This morning I want us to begin our examination of the attributes of God that show that He is infinite. He is infinite in relationship to time, space, knowledge, wisdom, and power. Today we are just going to look at the concept of being infinite and its relationship to time. God is eternal.

The Infinite God

The concept of something being infinite is very difficult for us to grasp because it is not something we can observe or experience. In geometry an infinite line is expressed as a line with an arrow on the end meaning it is goes on and on without an end. We can try to imagine it, but immediately we try to put some kind of limit on it. Does the line extend beyond the earth to the edge of our solar system? Our galaxy? Our universe? What is beyond our universe?

When it comes to time, everything God has created exists within time, so how we correctly understand something that is eternal? Every created thing came into existence at a point in time in the past and it will no longer exist at some point of time in the future. Even those things we tend to think of as stable because of their longevity are not eternal. Mountains are not eternal. They are formed (Psalm 104:8) and will erode away (Rev. 16:20). The earth is not eternal for it was formed at a point in time (Gen. 1:1) and will one day be destroyed (2 Peter 3:10). The Sun is not eternal for it also was formed at a point in time (Gen. 1:16) and one day it will be no more (Matt. 24:35; Rev. 22:5). Even secular thinkers acknowledge these truths though they think it will take eons of time.

Perhaps the best way to think of something being infinite is to define it terms of the word itself. Infinite is a compound word joining the prefix “in” meaning “non” with the adjective “finite” meaning “limited.” What is infinite is not limited, it is without bounds. We usually use the word infinite as an hyperbole – an exaggeration to express abundant sufficiency such as “an infinite resource,” but it is used in an absolute sense when applied to God. The only boundary on God is whatever limit He places on Himself. That is how Jesus, who as the second person of the triune Godhead possessing all the infinite attributes of God, can limit Himself in becoming a man and yet remain fully God. Man is limited by the boundaries of time, space, knowledge, power and ability. God is not bounded. He is infinite in the true sense of the word. As Jeremiah 10:6 succinctly states, “There is none like You, O Lord; You are great, and great is Your name in might.”

How do we know God is infinite? First because of the many verses which describe Him as eternal, present everywhere, all knowing, all powerful and sovereign. It is also related to God being a Spirit. Concepts of measurement are applied to that which is material or emanates from what is material, but God is not material. This is then expressed in the many statements that He is unmeasurable, unsearchable, unfathomable, and incomparable with even His wondrous works being innumerable. We will explore each of these attributes of infinite nature in depth in this sermon series, so I will make the Biblical case for each of them as we examine each attribute.

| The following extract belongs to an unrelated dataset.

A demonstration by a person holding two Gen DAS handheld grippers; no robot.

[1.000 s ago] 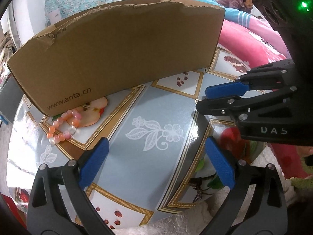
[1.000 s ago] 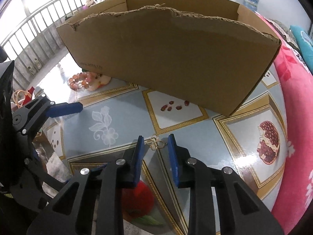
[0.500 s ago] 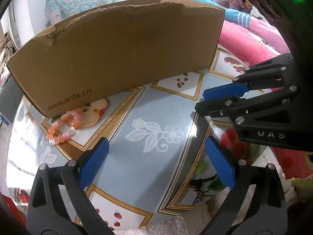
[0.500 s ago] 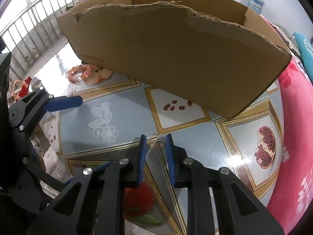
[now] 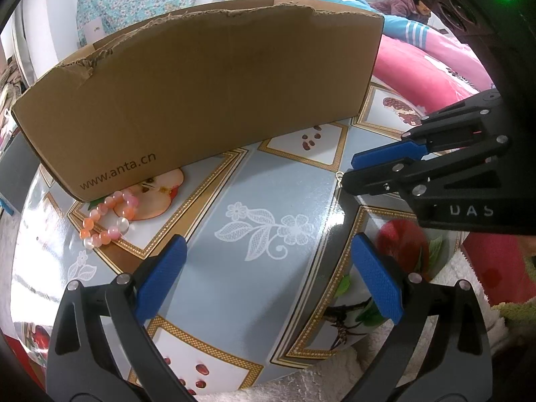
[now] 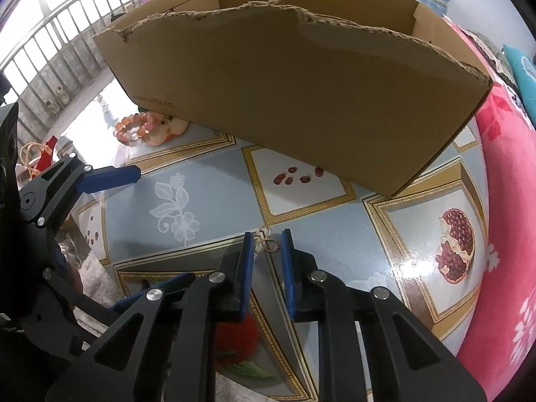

What I want to stress here in this general point about God being infinite is that God is not like us, so great care needs to be taken to understand God according to what He has revealed about Himself and not project our human attributes upon Him. Even when an anthropomorphism (a human characteristic) or a zoopomorphism (animal characteristic) is applied to God such as the strength of the “arm of the Lord” (Isa. 52:10; 53:1) or taking “refuge in the shelter of Your wings” (Psalm 61:4) those are used only to give us a concept of God’s character or actions and neither define nor confine God to those metaphors. God is infinite in all of His attributes. He is not like you.

I will push this even farther. God is above, outside and beyond all His works. He exists in dimensions of which we can only surmise by what interaction they may have within the dimensions in which we exist. Imagine what it would be like if you lived in a two dimensional flat world of width and length but not height. You could only guess at this third dimension of height from the evidence found where it intersected your flat world dimensions. God is a Spirit and exists in a dimension which we can only understand from where it intersects our physical world of the time-space continuum and from what is revealed by God about the spirit dimension. What about possible dimensions which could exist which do not intersect with ours and God has not told us about it and therefore we are ignorant of them? Remember Deuteronomy 29:29 states that “The secret things belong to the Lord our God, but the things revealed belong to us and to our sons forever, that we may observe all the words of this law.” In addition, Isaiah 55:8 states, “For My thoughts are not your thoughts, Nor are your ways My ways,” declares the Lord.” It is the pride of man that demands that God and concepts of Him fit within what man can comprehend. But a God that can be fully comprehended by man would be a limited being and therefore not God. It must be enough for us creatures to know what God has chosen to reveal about Himself

By striving to understand God as He has revealed Himself, you will find the source of truth that enables you to trust Him, and trust is needed to walk with God by faith. If you project human traits upon God or your own thoughts or the musings of men, you will not understand properly His character or ability. That in turn will destroy confidence in His commands and promises. You will not be able to walk with Him in faith because you will not trust Him properly.

The Eternal God

For the rest of today’s sermon we will examine God’s attribute of being infinite in regards to time. He is eternal. By that we mean that God is not limited by the boundaries of time. He exists before, after and throughout time. That is a hard concept to grasp and I don’t think anyone can grasp it fully because it is beyond us. We are creatures bound by time and its ever rolling progression. How can any of us conceive of a dimension unbounded by time?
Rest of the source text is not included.